PREPARE THE STUFFED POTATOES Cut one 1/2-inch-wide strip off the top of each baked potato and reserve. Scoop the (here they imply that the potato is already baked/boiled, somehow softened and cooled) potato flesh into a large bowl. Place the potato shells on a baking sheet. Using a ricer, mash the potato flesh with the butter into another large bowl; add the warm milk and mix until blended. Stir in the sour cream, Parmigiano, mustard, cayenne and chives and season with salt and pepper.

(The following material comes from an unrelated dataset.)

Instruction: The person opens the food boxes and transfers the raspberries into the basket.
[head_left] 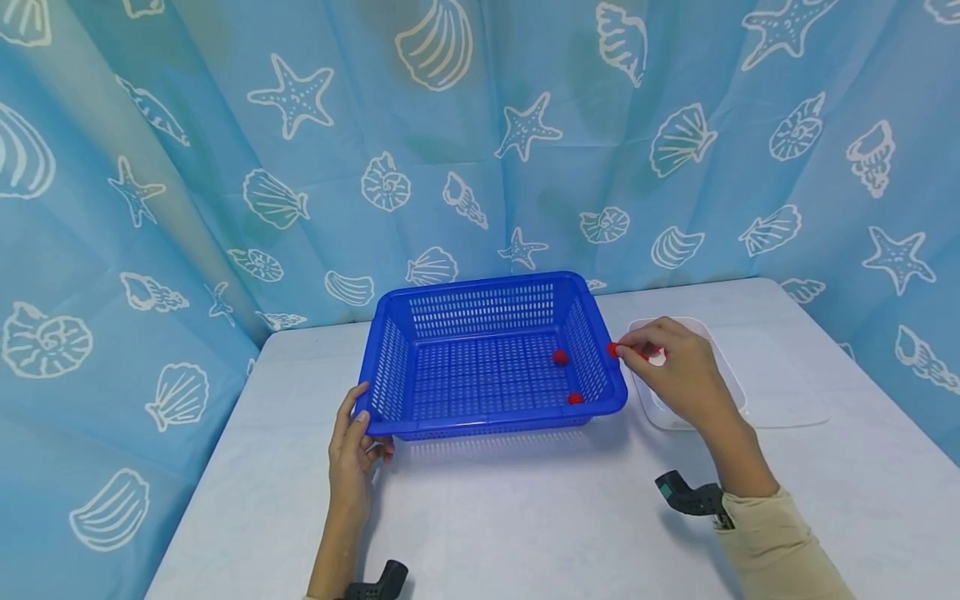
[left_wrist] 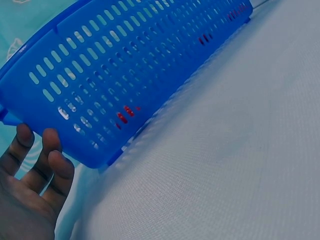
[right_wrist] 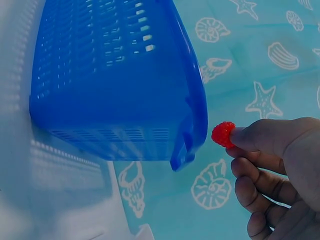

In a small saucepan, heat your oil to 350º. Scrape the flesh off the reserved 1/2-inch strips of the potato tops. Cut the skins into wedges and fry until golden and crisp, about 2 minutes. Drain the skins on a paper towel-lined plate.

Preheat the oven to 450º. In a small nonstick skillet, cook the bacon over moderate heat, stirring occasionally, until golden and crisp, 5 to 7 minutes. Drain the bacon on paper towels.


Spoon about 2/3 cup of the mashed potato mixture into each potato shell and make a well in the center. Bake for about 20 minutes, until heated through and golden on top. Spoon some gravy into the well of each potato, then top with the shredded mozzarella. Bake the potatoes for about 5 minutes, until the cheese is melted. Transfer the potatoes to a serving platter and top with the bacon. Garnish with sour cream, scallions, parsley and celery leaves and the crispy potato skins.

Really tasty!

Do my pictures in this post look a little yellow? A little, jaundiced? Since my week with neonates, I’ve been asking everyone that. Are you jaundiced? I asked my husband last night while we were on a jog. I pointed out that a soccer player on TV looked jaundiced. I’m seeing the whole world, apparently, through xanthine-tinted glasses.

3 thoughts on “Poutine-Style Twice Baked Potatoes

  1. I was *just* introduced to poutine two weeks ago by a friend (I live a kinda sheltered food life). I’m excited to show her this recipe – can’t go wrong with a potato/poutine combo!

    1. I first discovered poutine in Montreal–I think it was well after two am and everyone at the restaurant was eating this stuff. Couldn’t resist! It does make you feel like you might be having a heart attack WHILE eating it, but otherwise, a very pleasant experience.